We're all on steroids all the time, including naturals. Gains on juice and gains while natural are really the same. More estrogen = more water and bloat, less estrogen = leaner and harder gains. Genetics make a bigger difference than moderate steroid use.


----------



## desmorris (Apr 11, 2012)

look like i fell into my bed....nice thread...


----------



## Standard Donkey (Apr 12, 2012)

bjg said:


> + there are REAL and MANY medical research studies linking steroids to cardiovascular and cardiac problems leading to DEATH.
> but many tend to just ignore these studies and gather their info from some steroid sites or from some gym punk.




isn't this what blood tests are for?


----------



## Curt James (Apr 28, 2012)

bjg said:


> dude i know dozens of guys who look like shit now while 20 years back they were competing.
> your theory on AAS is BS and many people keep taking AAS and claiming that they don't.
> *Long term use of AAS = you will be addicted and in deep shit that's all.*
> When a juicer claims he maintained gains after stopping steroids he usually means during off periods between cycles ...it is only possible because he did not give himself time to lose everything that's all ...stopping AAS means STOPPING FOR GOOD and for years.



Lyle Alzado.

End thread, brother! Alzado used AAS from 1969 until at least his retirement from the NFL in 1985. That's a rock's throw from 20 years of AAS use!

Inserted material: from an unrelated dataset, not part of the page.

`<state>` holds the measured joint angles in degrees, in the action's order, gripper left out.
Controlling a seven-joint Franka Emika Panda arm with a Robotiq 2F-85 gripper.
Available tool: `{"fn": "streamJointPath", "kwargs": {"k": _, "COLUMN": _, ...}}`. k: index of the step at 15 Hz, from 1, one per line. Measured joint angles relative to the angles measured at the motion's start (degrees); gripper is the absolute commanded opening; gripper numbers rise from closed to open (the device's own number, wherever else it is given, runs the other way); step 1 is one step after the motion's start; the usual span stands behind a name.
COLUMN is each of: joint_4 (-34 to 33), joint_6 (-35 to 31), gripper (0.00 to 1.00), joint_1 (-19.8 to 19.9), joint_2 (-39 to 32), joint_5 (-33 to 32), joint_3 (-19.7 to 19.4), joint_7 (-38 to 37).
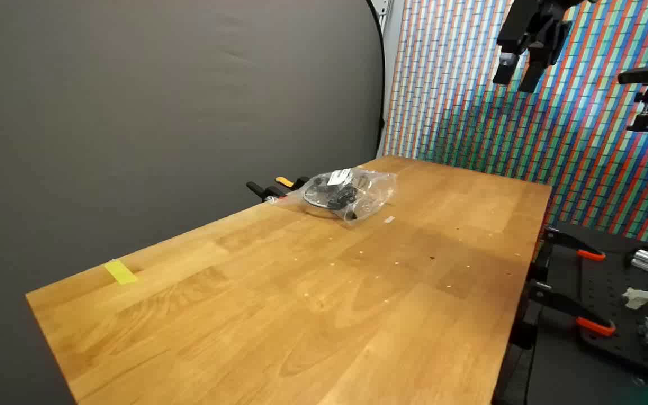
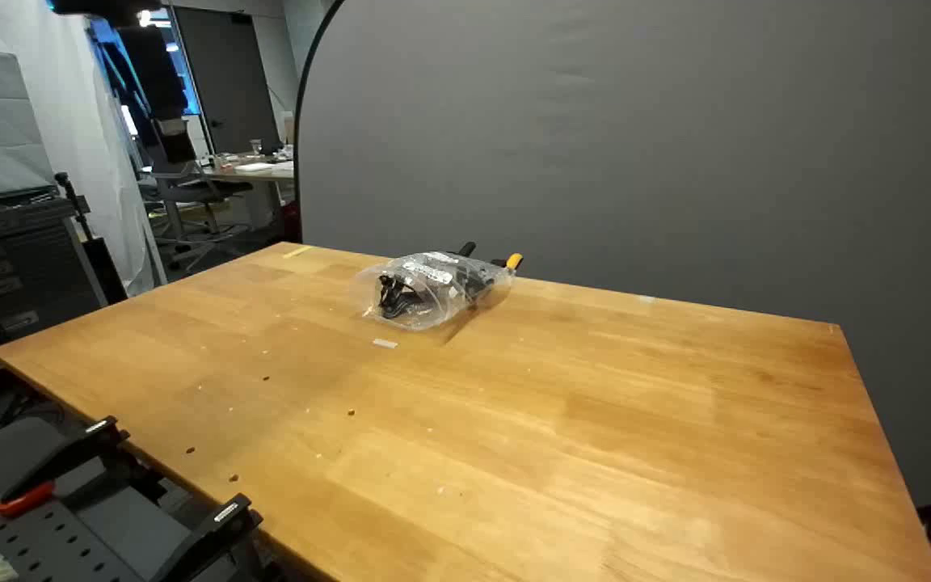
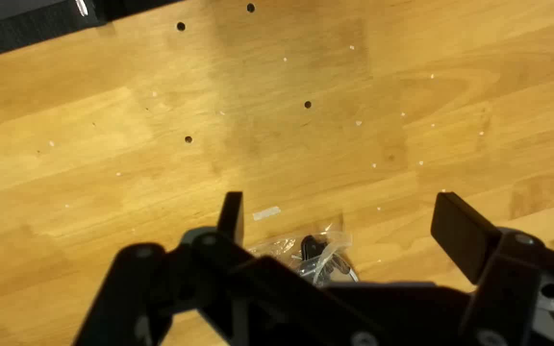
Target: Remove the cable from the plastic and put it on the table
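A clear plastic bag (image 1: 377,191) with a white label lies on the wooden table (image 1: 301,337) near its back edge; it also shows in an exterior view (image 2: 437,271). A black cable (image 1: 342,198) is coiled inside the bag and also shows there in an exterior view (image 2: 398,299). In the wrist view, part of the bag (image 3: 277,246) and the cable (image 3: 311,247) show at the lower middle, and the gripper body hides the rest. My gripper (image 3: 344,214) is open and empty. It is high above the table, apart from the bag, in both exterior views (image 1: 518,79) (image 2: 165,137).
Clamps with black and yellow handles (image 1: 284,181) sit at the table edge right behind the bag. Black clamps with orange handles (image 1: 595,326) hold the opposite edge. A yellow tape strip (image 1: 121,271) and a small whitish strip (image 1: 390,219) are on the tabletop.
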<state>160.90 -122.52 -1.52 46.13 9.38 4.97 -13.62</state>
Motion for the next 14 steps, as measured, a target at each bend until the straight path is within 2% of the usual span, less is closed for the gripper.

"I started taking anabolic steroids in 1969 and never stopped."
—Lyle Alzado

According to at least one article found online, Alzado's brain cancer is extremely rare and usually only found in AIDS cases. If his cancer was caused by AAS then where are all the other deaths in football and baseball for that matter which would _also _be attributed to AAS abuse?


----------



## Curt James (Apr 28, 2012)

tallguy34 said:


> Darth Vader did it... I'm sure its possible!

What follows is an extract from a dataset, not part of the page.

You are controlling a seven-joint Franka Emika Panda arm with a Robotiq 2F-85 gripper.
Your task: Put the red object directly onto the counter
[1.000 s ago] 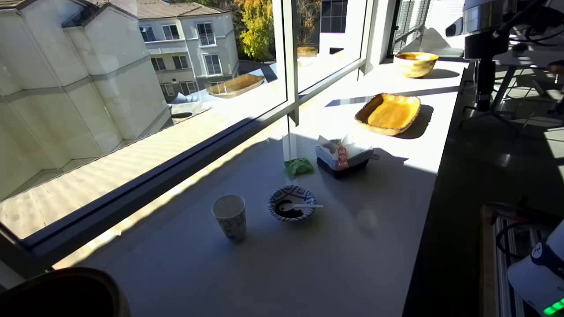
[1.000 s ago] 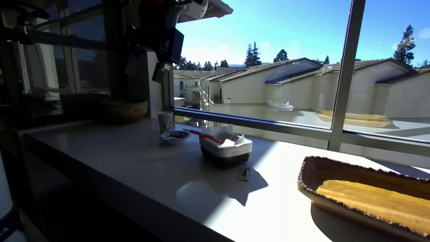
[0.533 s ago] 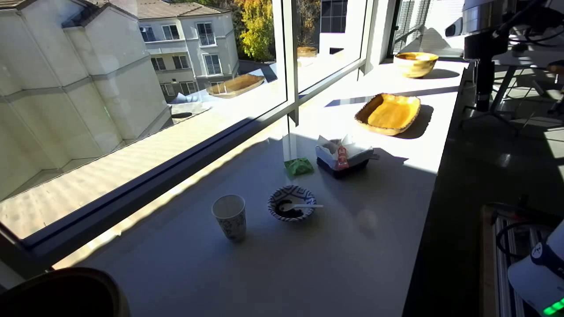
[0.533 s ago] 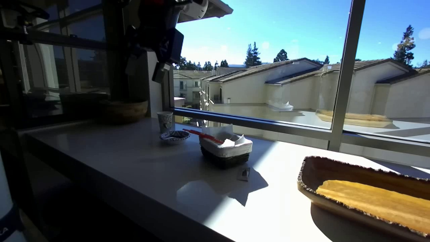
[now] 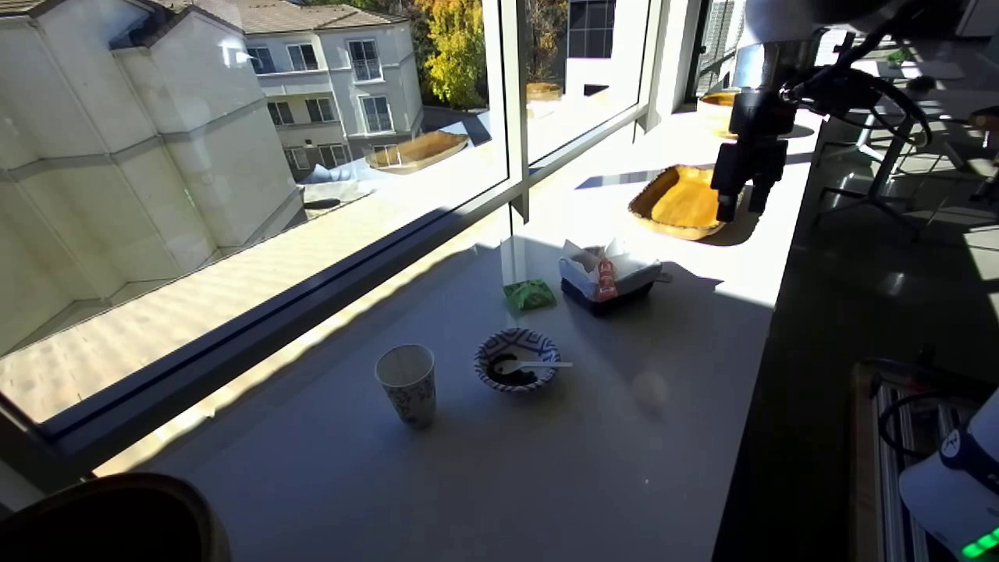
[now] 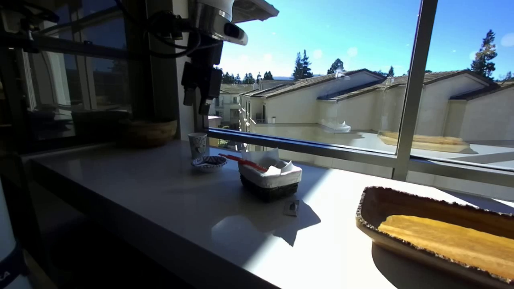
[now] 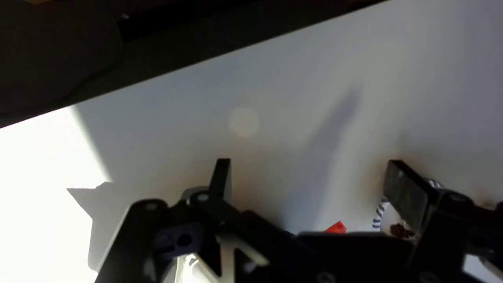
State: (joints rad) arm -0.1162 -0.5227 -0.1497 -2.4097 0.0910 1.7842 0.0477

Darth Vader - The Suit - Episode III - YouTube


----------



## OTG85 (May 11, 2012)

After this cycle I plan on taking a long break from juice maybe a year or two.I want to totally clean my system out.I have no plans to be a bodybuilder.I have nothing but respect for those guy's,but there is no money in the sport for one(only a few elite guy's get paid doing it),I don't have the genetics for bodybuilding.I love gear don't get me wrong but if your not naturally suffering from low t why take it year round.I will get my levels checked 6 week's after a aggressive pct it may be to late and the damage is done,but I'm confident I can bounce back 100%


----------



## bjg (May 11, 2012)

^^^ sure you can bounce back ......and i hope you never touch AAS again..you might go down after AAS but with hard training you will not feel so bad. I ve seen many people stopping completely AAS and some others are addicted...


----------



## OTG85 (May 11, 2012)

I don't think I will stop forever.Just a long break aas is a part of me,and I love studying and understanding it.I just want to get more stable in my life before I go back.


----------



## WendysBaconator (May 11, 2012)

bigbenj said:


> ^doesn't workout. Weighs 150lbs. Can't reach the top shelf of the cupboard.



I just saw this & started crying


----------



## NoCode8511 (May 11, 2012)

ontopthegame85 said:


> .I will get my levels checked 6 week's after a aggressive pct it may be to late and the damage is done,but I'm confident I can bounce back 100%



What do you plan on using for pct?


----------



## OTG85 (May 12, 2012)

Hcg,armoasin,clomid......I was thinking of running pct for 6, weeks wait 6 weeks after last  pct dose and test levels....I will finish my cycle now.


----------



## NoCode8511 (May 12, 2012)

ontopthegame85 said:


> Hcg,armoasin,clomid......I was thinking of running pct for 6, weeks wait 6 weeks after last  pct dose and test levels....I will finish my cycle now.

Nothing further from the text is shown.